Канава, или утерянный студенческий фольклор

Валентин Мацкевич
Летом 1984 года, после весенней сессии у нас были короткие каникулы, только один июль.  В августе у нас начинались военные сборы, после которых нам присваивали офицерские звания. Денег, у нас студентов, всегда не хватало, и мы каждый раз старались использовать свободное время для подработки.

В то лето, в конце сессии, предложение по работе пришло от нашего товарища, Коли Д. Он сказал, что есть хорошо оплачиваемая работа на мелиорации. Совсем недалеко, километров 30 от города. Нужна бригада из четырех человек. Нас трое друзей, я, Игорь, помор из Архангельска, поэт, гитарист, тамада, душа-человек, и Володя Фурс, гордость курса и факультета, впоследствии один из самых молоды и самых ярких профессоров философии в стране, сразу согласились, тем более что деньги предполагались неплохие. Через несколько дней поехали на собеседование в контору. Нам рассказали что к чему, нас выслушали, и сказали оформляться на временную работу. Мы вышли из конторы, Коля, наш агитатор, добрый и отзывчивый человек, жизнелюб, но с неистребимой тамбовской крестьянской расчетливостью (вот такой коктейль!) заявляет – «Ребята, это засада! Не надо сюда устраиваться». Что его насторожило и так встревожило, мы выяснять не стали. Осуждать его тоже. Ну, а нам отступать было негоже.  Оформились мы втроем.

Достался нам канал километрах в 2 от ж.д. станции. Канал представлял собой широкий, метров десять, ров, напоминавший равнобедренны треугольник, широким углом опущенный вниз. В глубине этого рва и пролегал собственно канал, около метра глубиной, и около метра шириной уже залитый водой. Выделили нам один километр канала. Наша задача была забить вдоль стенок канала колья и заложить между стенками и кольями на всю глубину фашины, длинные связки ветвей и прутьев. Так укреплялись стенки канала. А широкие откосы нужно было заложить дерном. Вот этим мы все дни напролет и занимались. Били колья, таскали и укладывали фашины, кололи колышки, нарезали дерн, раскладывали его и прибивали колышками. Втроем за месяц мы сделали то, что должны были делать вчетвером.

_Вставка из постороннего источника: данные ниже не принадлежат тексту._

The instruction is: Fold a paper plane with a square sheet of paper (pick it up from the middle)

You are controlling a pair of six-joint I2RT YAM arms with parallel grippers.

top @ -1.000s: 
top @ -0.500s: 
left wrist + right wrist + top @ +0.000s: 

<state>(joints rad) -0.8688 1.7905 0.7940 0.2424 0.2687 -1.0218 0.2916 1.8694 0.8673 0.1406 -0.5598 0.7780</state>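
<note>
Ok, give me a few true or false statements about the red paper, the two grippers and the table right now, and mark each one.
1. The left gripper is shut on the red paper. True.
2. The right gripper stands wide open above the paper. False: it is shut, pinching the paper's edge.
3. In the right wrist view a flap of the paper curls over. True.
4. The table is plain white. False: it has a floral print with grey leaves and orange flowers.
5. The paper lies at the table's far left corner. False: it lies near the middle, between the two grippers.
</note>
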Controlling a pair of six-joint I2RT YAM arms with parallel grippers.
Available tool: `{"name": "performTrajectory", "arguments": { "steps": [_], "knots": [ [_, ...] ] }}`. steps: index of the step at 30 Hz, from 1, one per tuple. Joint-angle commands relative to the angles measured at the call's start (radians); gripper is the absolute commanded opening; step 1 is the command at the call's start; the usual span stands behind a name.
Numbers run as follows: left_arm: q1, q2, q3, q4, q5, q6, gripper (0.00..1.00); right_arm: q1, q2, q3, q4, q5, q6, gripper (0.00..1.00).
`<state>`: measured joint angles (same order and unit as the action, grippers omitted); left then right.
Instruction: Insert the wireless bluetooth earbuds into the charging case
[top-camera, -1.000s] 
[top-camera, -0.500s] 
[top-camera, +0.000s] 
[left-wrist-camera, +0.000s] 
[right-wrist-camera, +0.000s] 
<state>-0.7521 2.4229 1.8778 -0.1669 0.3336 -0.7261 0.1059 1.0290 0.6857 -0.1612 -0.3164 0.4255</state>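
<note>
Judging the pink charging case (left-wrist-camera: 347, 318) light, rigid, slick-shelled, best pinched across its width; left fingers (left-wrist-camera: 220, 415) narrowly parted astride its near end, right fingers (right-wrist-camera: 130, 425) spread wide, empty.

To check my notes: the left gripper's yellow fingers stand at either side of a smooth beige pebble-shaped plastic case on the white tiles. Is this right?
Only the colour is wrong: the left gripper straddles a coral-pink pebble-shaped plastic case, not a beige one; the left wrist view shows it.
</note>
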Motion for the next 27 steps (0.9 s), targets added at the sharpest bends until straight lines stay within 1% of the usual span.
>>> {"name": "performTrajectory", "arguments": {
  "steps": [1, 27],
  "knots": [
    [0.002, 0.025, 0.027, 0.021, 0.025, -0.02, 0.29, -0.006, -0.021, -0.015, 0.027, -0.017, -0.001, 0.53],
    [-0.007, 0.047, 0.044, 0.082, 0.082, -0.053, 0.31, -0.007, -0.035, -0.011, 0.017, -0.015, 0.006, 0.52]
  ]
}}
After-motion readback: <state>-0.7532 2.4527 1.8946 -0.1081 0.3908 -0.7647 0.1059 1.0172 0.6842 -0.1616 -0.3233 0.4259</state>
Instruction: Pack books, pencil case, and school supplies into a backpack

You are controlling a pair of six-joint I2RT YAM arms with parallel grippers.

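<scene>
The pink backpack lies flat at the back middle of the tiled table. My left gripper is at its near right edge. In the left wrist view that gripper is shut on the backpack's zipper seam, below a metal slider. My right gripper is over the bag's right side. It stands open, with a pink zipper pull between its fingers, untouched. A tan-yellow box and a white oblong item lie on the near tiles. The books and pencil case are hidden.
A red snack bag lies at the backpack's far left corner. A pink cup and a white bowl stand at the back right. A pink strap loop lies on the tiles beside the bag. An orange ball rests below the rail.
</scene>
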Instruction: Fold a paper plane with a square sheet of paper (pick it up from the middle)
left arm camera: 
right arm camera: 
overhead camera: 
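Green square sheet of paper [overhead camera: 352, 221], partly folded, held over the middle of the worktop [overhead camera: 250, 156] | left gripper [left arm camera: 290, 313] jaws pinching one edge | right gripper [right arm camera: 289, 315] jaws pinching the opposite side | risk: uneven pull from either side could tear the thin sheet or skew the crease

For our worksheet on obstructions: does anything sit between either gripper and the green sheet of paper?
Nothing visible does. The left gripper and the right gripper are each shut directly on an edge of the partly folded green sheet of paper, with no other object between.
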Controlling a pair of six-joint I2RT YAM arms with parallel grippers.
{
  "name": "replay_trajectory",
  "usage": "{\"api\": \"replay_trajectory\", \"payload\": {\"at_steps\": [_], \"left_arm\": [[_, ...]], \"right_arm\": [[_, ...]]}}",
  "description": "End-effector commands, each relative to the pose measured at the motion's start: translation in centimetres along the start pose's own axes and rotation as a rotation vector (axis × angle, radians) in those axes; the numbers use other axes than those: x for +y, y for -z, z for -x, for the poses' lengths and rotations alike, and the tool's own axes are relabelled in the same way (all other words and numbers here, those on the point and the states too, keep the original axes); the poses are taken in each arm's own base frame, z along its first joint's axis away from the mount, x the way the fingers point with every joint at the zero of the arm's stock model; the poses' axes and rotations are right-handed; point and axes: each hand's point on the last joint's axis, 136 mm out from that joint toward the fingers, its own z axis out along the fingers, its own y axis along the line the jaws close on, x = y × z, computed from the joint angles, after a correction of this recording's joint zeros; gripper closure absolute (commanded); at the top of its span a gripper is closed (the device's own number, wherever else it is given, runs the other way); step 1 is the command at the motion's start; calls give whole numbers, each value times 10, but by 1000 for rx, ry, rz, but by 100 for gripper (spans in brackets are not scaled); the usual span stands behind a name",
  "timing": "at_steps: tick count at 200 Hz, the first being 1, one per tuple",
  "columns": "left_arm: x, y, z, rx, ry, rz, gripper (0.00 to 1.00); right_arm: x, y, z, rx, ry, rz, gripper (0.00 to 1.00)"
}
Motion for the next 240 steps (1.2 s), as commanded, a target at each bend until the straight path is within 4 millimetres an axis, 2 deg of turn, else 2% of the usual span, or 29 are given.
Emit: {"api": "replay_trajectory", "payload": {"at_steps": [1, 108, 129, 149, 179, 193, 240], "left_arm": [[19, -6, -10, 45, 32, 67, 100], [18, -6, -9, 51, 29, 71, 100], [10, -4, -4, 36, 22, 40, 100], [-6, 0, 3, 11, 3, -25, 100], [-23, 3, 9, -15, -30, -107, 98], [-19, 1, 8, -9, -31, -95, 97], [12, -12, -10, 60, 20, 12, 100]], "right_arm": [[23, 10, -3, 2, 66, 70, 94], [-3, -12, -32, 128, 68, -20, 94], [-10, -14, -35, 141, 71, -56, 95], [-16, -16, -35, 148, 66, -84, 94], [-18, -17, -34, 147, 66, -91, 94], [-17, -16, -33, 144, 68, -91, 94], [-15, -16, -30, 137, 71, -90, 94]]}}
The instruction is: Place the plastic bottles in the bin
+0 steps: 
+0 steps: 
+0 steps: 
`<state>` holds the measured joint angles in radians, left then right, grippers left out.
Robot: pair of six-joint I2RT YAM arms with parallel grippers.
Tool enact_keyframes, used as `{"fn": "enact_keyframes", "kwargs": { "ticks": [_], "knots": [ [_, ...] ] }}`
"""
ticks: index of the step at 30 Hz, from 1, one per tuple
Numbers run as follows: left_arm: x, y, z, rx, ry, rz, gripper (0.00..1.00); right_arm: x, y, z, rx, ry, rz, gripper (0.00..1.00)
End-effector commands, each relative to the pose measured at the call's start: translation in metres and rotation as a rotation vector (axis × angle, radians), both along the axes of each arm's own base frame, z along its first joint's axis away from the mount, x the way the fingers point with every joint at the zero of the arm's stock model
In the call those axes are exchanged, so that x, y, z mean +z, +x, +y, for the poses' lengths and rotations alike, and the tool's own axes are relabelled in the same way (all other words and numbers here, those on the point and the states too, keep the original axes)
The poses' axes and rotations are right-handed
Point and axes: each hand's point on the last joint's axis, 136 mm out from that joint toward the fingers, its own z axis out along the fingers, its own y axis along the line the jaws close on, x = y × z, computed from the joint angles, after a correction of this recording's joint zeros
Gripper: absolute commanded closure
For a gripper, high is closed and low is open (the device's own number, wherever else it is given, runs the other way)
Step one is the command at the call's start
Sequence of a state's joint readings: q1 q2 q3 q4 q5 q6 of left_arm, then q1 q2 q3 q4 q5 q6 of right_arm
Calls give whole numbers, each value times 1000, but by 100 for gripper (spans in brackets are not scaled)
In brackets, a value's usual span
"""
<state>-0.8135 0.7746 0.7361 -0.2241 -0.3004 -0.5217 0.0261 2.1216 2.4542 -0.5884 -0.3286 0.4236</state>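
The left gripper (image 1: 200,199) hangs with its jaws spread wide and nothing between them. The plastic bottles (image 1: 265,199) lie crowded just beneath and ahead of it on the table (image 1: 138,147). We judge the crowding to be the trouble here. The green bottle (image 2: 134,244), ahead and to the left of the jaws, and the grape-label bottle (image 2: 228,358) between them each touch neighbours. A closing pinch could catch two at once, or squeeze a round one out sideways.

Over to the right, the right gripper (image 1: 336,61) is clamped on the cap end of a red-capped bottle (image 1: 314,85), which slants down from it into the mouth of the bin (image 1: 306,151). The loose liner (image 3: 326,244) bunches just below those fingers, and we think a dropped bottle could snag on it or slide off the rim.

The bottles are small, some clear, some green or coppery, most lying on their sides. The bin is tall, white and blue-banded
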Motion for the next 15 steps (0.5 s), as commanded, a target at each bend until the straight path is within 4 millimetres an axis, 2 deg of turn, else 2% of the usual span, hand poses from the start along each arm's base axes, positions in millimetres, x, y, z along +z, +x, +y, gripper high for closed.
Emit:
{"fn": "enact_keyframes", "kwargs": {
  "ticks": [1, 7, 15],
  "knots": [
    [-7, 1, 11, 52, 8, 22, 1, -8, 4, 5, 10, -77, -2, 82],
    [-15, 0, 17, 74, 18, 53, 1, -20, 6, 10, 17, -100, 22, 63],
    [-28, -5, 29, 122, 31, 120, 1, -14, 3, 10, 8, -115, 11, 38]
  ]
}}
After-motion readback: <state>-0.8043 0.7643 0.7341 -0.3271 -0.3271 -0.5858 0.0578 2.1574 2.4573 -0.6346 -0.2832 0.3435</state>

Все друзья, в обычной жизни по нескольку вечеров в неделю проводивших друг с другом за пивом и длиннющими разговорами про жизнь, литературу, кинематограф, про женщин, здесь мы почти не общались. Вечером, приходя в свой вагончик на окраине деревни, мы ужинали, коротко перекидывались несколькими фразами, и валились спать. Утром согласовывали план действий на день и снова работать. Но под конец у нас появилась отдушина. Контора задерживала выделение нам трактора, чтобы нарезать и привезти дерн. У нас оказалось пару не очень загруженных дней. В эти дни Игорь и сочинил «Гимн канавы». После нескольких репетиций мы его записали на кассету в Вовиной переносной магнитоле, разложив по голосам, под аккомпанемент гитары. Молодые гуманитарии, высоко нравственно мотивированные идейные гуманисты, дали выход энергии, сдерживаемого почти месяц, захлестывавшего их нравственно-эстетического негодования. Количество ненормативной лексики, которое мог вместить текст, без нарушения его семантических свойств, приближалось к эталонным образцам. Наши, окрепшие за пару дней простоя голоса звучали дерзко, уверенно делая акценты на самых пикантных особенностях текста.

Работу мы закончили вовремя. Заплатили нам половину от того, что обещали. Ругаться у нас времени не было, да это и не в наших правилах. Мы уехали ходить парадным маршем, стрелять из гранатомета, кидать боевые гранаты. Снова «Гимн канавы» мы услышали через несколько месяцев во время загула у Вовы на квартире. Но к весне Вова запись стер. «Чтобы мама не услышала». Мама, конечно, была у них в семье в авторитете. Мы попробовали его упрекнуть, - мог бы отдать на хранение нам.  Но ясно было, что дело не только в маме. Таким он мог быть только с нами. Другим открывать себя так широко он не был готов. Его уже нет несколько лет. Он не дожил двух недель до сорокашестилетия. Но остались фотографии и память. Я часто вспоминаю пережитое, и то лето тоже.

Слова «Гимна» забылись. Мы пробовали их восстановить, но без большого успеха. Как говорили греки – страсть родит поэта. Страсть того момента ушла и ушли слова. Сохранился в памяти лишь залихватский рефрен «Заеб.ла нас канава! Нас канава зае.ла!»